« Id fecit cui prodest »
publié dans regards sur le monde le 10 avril 2017
« Id fecit cui prodest. »
A lire!
« Id fecit cui prodest. » Selon ce très vieil adage juridique, l’auteur d’un crime est, le plus souvent, celui à qui ce crime profite. Et j’ai beau m’interroger, je n’arrive pas à voir en quoi le bombardement chimique du 4 avril peut profiter à Bachar El Hassad, même si les précédents tendent à l’en faire accuser. Quel avantage pouvait-il penser obtenir en commettant publiquement une action moralement inadmissible (mais on sait que ce n’est pas cela qui l’arrêterait) qui serait l’aveu non moins public d’un mensonge et du non-respect de sa parole récemment donnée de détruire son arsenal chimique ? Pourtant, ces derniers temps, au grand dam de certains chefs d’État occidentaux actuels ou passés (Obama, Mme Merkel, M. Hollande, etc.) il avait réussi à atteindre une sorte de zone de calme où l’on n’osait plus trop exiger son départ immédiat et où il bénéficiait à la fois d’un appui de la Russie et d’une sorte de neutralité de M. Trump qui souhaitait apparemment ne pas s’opposer trop ouvertement à celle-ci. Le bombardement du 4 avril a détruit tout cela en quelques instants. Pour quel profit ? L’armée syrienne, elle, nie toute utilisation d’armes chimiques.
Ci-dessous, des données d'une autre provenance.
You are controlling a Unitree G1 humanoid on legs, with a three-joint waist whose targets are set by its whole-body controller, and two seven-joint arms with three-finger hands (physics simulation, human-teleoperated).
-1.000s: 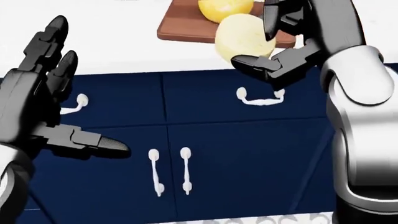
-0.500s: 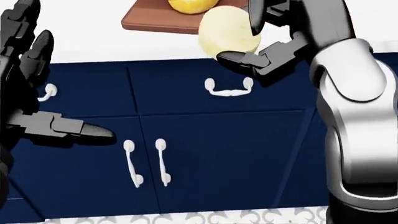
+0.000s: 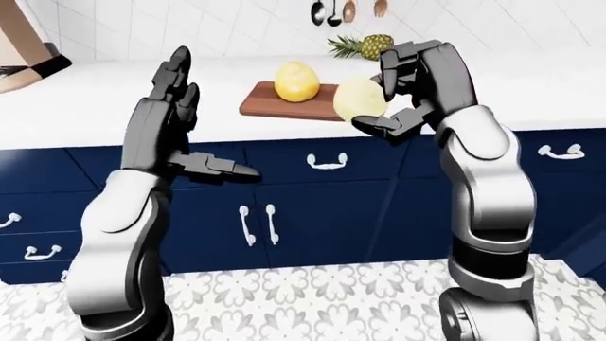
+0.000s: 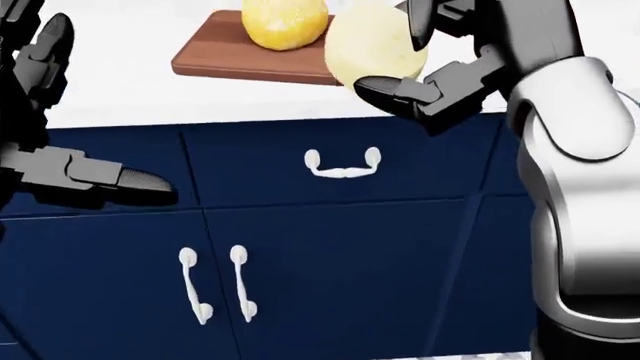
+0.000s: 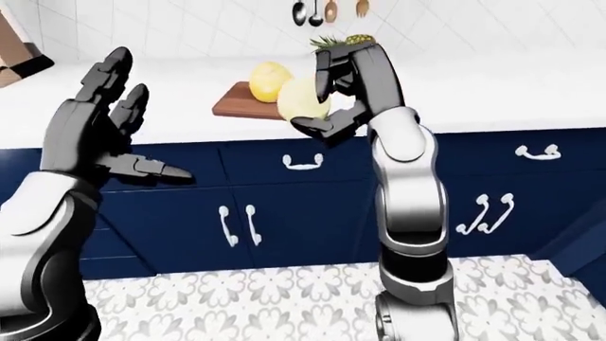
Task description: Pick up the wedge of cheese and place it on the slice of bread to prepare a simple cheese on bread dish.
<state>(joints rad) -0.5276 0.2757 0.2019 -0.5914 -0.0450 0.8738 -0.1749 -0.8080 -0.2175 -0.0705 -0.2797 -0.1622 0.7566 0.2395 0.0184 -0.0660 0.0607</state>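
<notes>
The right hand [image 3: 393, 92] was raised above the edge of the white worktop [image 3: 559, 89], and its black fingers [image 4: 400, 94] were closed around a pale yellow round piece, the cheese [image 4: 372, 45]. One finger lay under the cheese and the others pressed on its right side, so the cheese was held in the air, just beside the wooden cutting board [image 4: 250, 56]. On this board rested a yellow rounded thing [image 4: 283, 21], which seemed to be the bread. The cheese overlapped the right end of the board in the head view. The left hand [image 5: 99, 131] was held up with the fingers spread wide, holding nothing, well apart from the board. Below the worktop were dark blue cabinets [image 4: 330, 247] with white handles [image 4: 343, 165]. A pineapple [image 3: 364, 46] stood near the wall.
</notes>
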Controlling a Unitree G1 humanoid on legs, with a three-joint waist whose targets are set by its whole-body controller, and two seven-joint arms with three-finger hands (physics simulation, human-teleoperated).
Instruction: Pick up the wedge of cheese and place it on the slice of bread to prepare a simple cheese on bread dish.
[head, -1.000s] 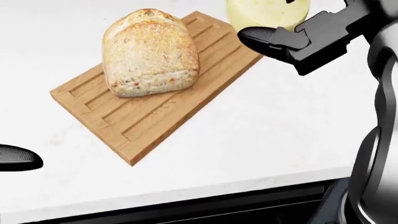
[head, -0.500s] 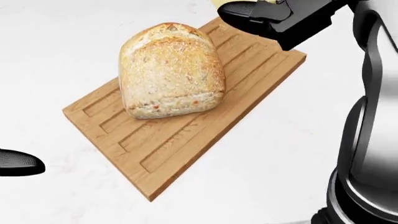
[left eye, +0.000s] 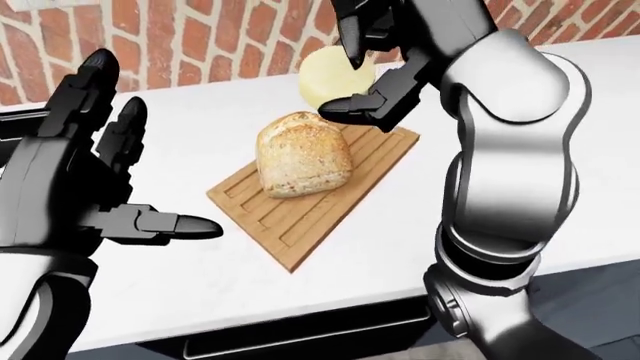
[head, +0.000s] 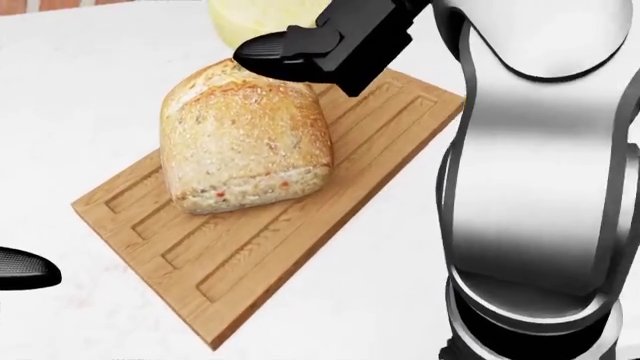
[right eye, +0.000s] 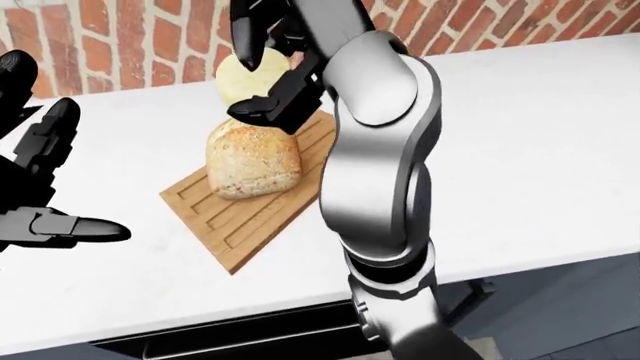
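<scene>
Since a moment ago the view has shifted, and the cheese (left eye: 334, 73) now hangs above the bread (left eye: 302, 154), held in the right hand (left eye: 368, 67) fingers. Bread lies on the board (left eye: 300, 225) on the desk (left eye: 250, 277). Lowering and release remain. Left hand (left eye: 75, 180) fingers are spread wide.

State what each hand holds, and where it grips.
Right hand holds the cheese, fingers clamped over its top and lower right edge. Left hand is open, empty.

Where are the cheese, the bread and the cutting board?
cheese (left eye: 325, 75), left-eye view, pale face left of the fingers.
bread (head: 243, 142), head view, top crust.
cutting board (head: 240, 259), head view, bare grooved wood.
</scene>
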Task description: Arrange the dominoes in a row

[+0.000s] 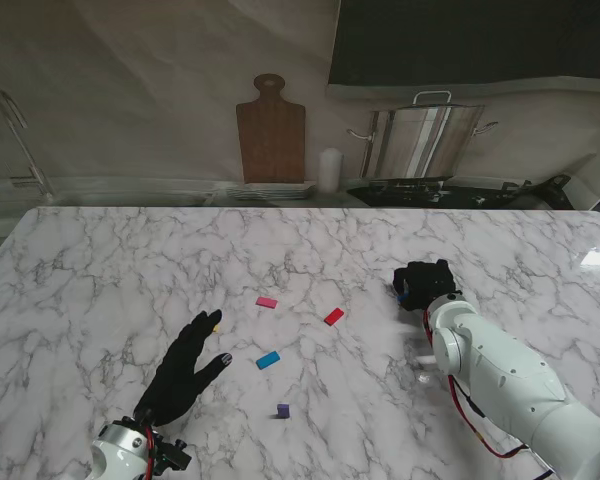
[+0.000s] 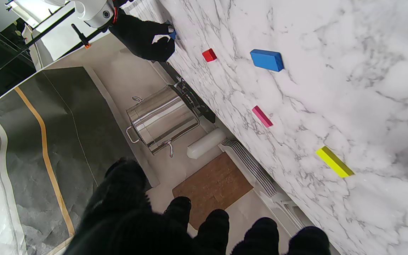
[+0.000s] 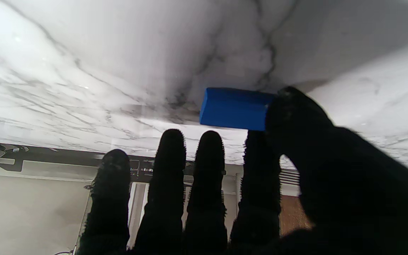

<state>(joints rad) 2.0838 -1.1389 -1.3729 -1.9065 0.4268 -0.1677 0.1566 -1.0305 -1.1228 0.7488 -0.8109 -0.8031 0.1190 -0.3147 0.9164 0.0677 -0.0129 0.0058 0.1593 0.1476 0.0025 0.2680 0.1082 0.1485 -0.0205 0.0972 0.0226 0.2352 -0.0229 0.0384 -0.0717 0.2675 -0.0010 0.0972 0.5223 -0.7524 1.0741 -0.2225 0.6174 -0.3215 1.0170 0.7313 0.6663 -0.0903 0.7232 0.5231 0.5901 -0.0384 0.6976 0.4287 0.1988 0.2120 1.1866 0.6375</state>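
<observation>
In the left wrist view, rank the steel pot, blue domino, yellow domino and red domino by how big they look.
1. Steel pot, by far the largest.
2. Blue domino and yellow domino: too alike to rank, and the yellow one lies nearer the camera.
3. Red domino, smallest, though farthest from the camera.

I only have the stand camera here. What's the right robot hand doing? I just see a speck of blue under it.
Observer: The right wrist view shows the right robot hand pinching one end of a dark blue domino between thumb and index finger.
Operator: All fingers wrapped round it?
Observer: No, the other three are straight and spread, not touching it.
Operator: And the yellow sliver by the left one?
Observer: The left wrist view shows a whole yellow domino lying flat, clear of the fingers of the left robot hand.
</observation>
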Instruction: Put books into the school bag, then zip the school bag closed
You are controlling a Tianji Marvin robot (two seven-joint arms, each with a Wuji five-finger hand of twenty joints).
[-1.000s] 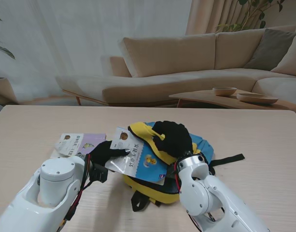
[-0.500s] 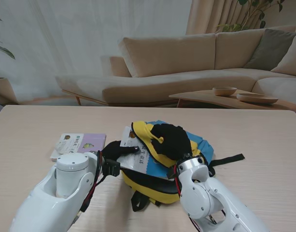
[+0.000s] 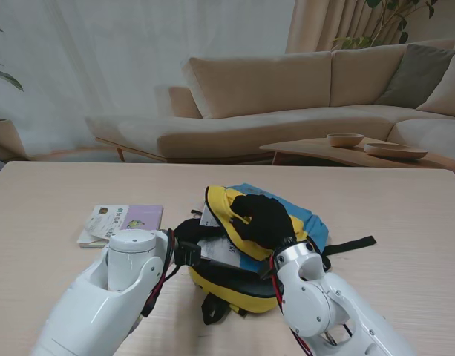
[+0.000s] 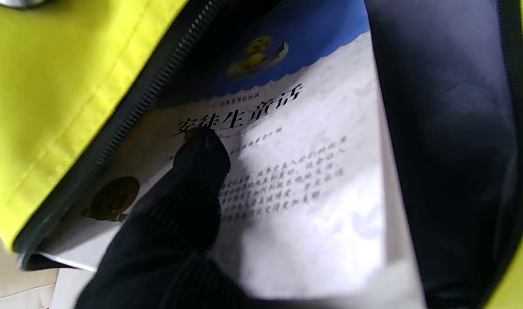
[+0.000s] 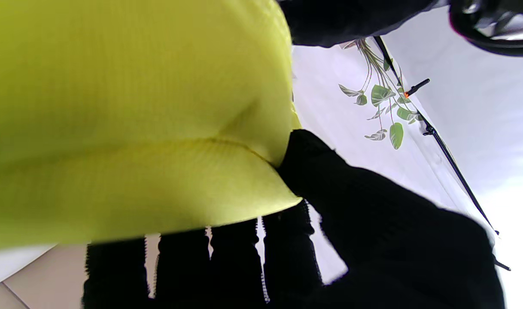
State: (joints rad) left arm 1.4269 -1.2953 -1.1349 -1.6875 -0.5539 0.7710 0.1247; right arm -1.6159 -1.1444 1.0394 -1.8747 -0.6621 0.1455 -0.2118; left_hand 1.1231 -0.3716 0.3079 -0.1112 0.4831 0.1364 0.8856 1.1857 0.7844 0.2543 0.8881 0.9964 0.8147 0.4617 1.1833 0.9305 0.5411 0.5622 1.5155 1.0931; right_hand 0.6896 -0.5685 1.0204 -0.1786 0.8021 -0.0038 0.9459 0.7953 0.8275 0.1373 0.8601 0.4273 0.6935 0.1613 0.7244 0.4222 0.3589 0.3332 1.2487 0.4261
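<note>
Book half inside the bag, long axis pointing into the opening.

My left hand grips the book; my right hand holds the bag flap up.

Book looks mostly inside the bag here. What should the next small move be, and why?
Probably the left hand should push the book a little deeper: its near edge is outside the bag opening, while the right hand holds the yellow flap up.
</note>
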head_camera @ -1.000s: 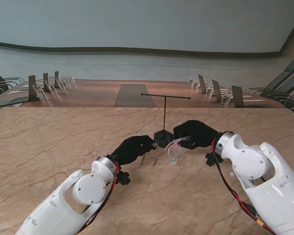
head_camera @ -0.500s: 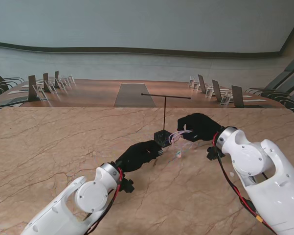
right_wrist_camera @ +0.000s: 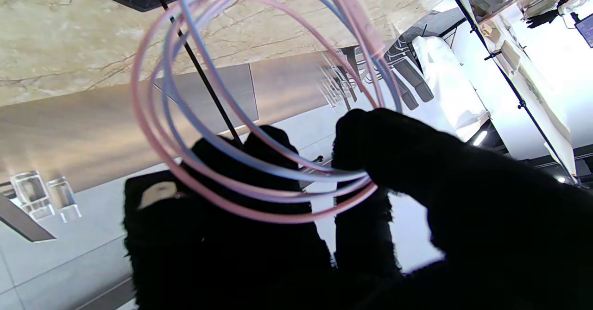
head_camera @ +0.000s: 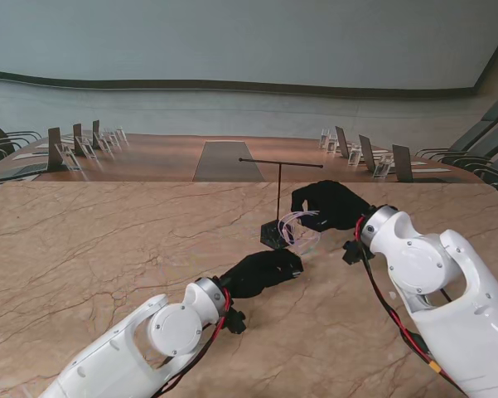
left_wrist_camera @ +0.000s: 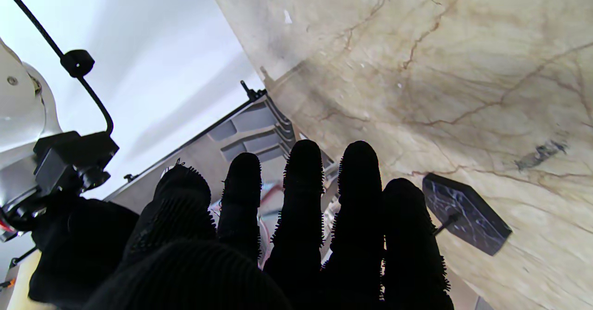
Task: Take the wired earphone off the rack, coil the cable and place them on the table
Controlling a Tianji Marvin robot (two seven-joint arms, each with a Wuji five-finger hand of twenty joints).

Si le crime ne profite pas à Bachar el-Hassad, à qui profite-t-il ? Eh bien, évidemment, à ses adversaires les plus acharnés sur le terrain, qui espèrent qu’accusé de ce crime, il serait bientôt privé de tout ou partie de la protection russe ; mais aussi à ceux pour qui une éventuelle réconciliation russo-américaine, ou tout au moins une situation de neutralité entre les deux grands États, représenterait une menace. Je ne citerai personne… La Russie, elle, soutient une autre hypothèse : niant toute frappe par ses propres forces dans la région le 4 avril, elle pense que l’armée syrienne aurait tiré un obus particulièrement percutant contre un bâtiment supposé abriter des forces du prétendu État islamique mais qui aurait, en fait, contenu des armes chimiques accumulées par celles-ci (l’accumulation et la fabrication d’armes chimiques par Daech étant attestées et leur utilisation plus que présumée). Leur contenu, répandu dans l’atmosphère, aurait été létal. A.L.